On astrology: I used to rely heavily on my daily 'dose' of astrology, not realizing I was consulting with familiar spirits (via the people writing that crazy stuff) to guide my life and counsel me.  These people dedicate their lives to consulting with the stars and are just as 'obsessed' as the people they feed that stuff to.  I had to read my horrorscope for the day.. It was like, I _had to_. like I was on crack. It definitely was a stronghold. Susan Miller and Michael Thiessen were amony my dealers...   I once relied on a psychic to decide whether I should move to another state. erplexed I had to have my scopes in my emails, on the radio. Read it in the paper. If I was on FB back then, it'd be an app on my profile...  There is NO innocency in astrology, not even for fun.

But thank God Almighty for deliverance from weaknesses that keep us in bondage to sin...and counting.. Amein. When I got saved, I stopped that foolishness. You can't get me to read astrology today, not that I would be tempted (I can't be) .. but that the Light has shown up in that dark corner and I've overcome by the Grace of God. So no need to look back.  I've replaced my daily Horoscope with daily reading of God's Word.

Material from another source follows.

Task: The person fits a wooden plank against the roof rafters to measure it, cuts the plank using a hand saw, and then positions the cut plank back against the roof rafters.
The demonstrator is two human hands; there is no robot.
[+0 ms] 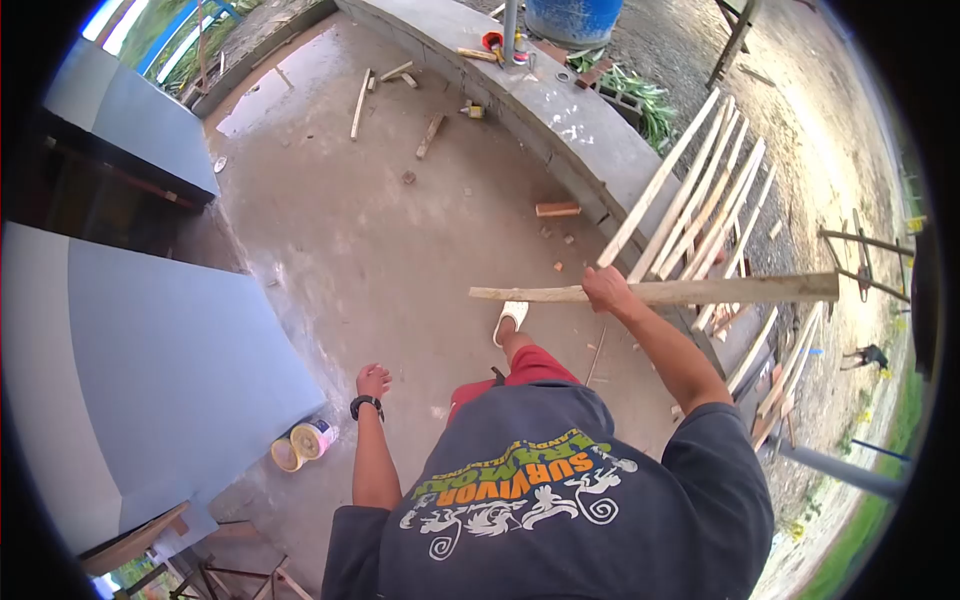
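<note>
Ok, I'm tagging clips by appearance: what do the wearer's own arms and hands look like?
The left hand is gloveless, with a black watch at the wrist. The right hand is gloveless too, no watch showing. The shirt sleeves are short and dark grey.

Plank [735, 290]: bare wood, matt, roughish. Strips [652, 212] over the ledge [545, 95]: raw wood, matt. Ledge itself: concrete, matt. Floor [340, 220]: smooth concrete, mostly matt, glossy patch [290, 85] at far left corner. Wall [180, 370] along floor's left edge: smooth matt paint. Drum [570, 20] beyond ledge: plastic, slight sheen. Shirt [480, 420]: matt cloth.
</note>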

A day without prayer or communing with God in some form doesn't feel right.

My prayer is for deliverance for anyone who is on this road, that God will send ministering angels to guide them _*to *_Him. Godly counsel is the only counsel that has our soul's best interest at heart. _ Blessed are those who do not walk in the counsel  of the wicked_  I'm not sharing this to put anyone down, but to testify to the Glory of God concerning deliverance. We all have our own Crosses to bear and for people who aren't subjected to this, it may be something else that involves spirits, like drugs or alcohol or sex. It's comforting to know that God always has a way of escape for every one of us.


----------



## makeupgirl (Mar 24, 2011)

Laela and Shimmie 

You are so right about the Astrology and New Age.  I used to read tarot cards before I gave my life to Christ and also rely on my horscope I knew something was off and wrong but I didn't know why until I came to know Christ.  I would even say recently, I have the traits of a Taurus, especially the stubbornness but I'm seeing how that is against God and giving place to the devil.  Jesus said, we cannot serve 2 masters.  We are going to love one and despise the other.  

Honestly, I am a little skepical about the little boy viewing. Especially when Heb 9:27 says "It's appointed unto men once to die, but after this the judgment."  

Something is just not right about this at all.


----------



## Laela (Mar 24, 2011)

^^^ I don't know the whole story with that little boy .. He was 4 at the time and in the hospital when this occurred, right? Had he been declared clinically dead? Do the proceeds for the book go to his education, church, charity, etc? Did God tell the parents to go tell others about this? Too many unanswered questions, so I won't comment on his story.

I do believe in near-death experiences and that they serve a purpose

The Heb 9 Scripture, in context, is explaining that Jesus need only die once on the cross, just as it is appointed once for all men to die. 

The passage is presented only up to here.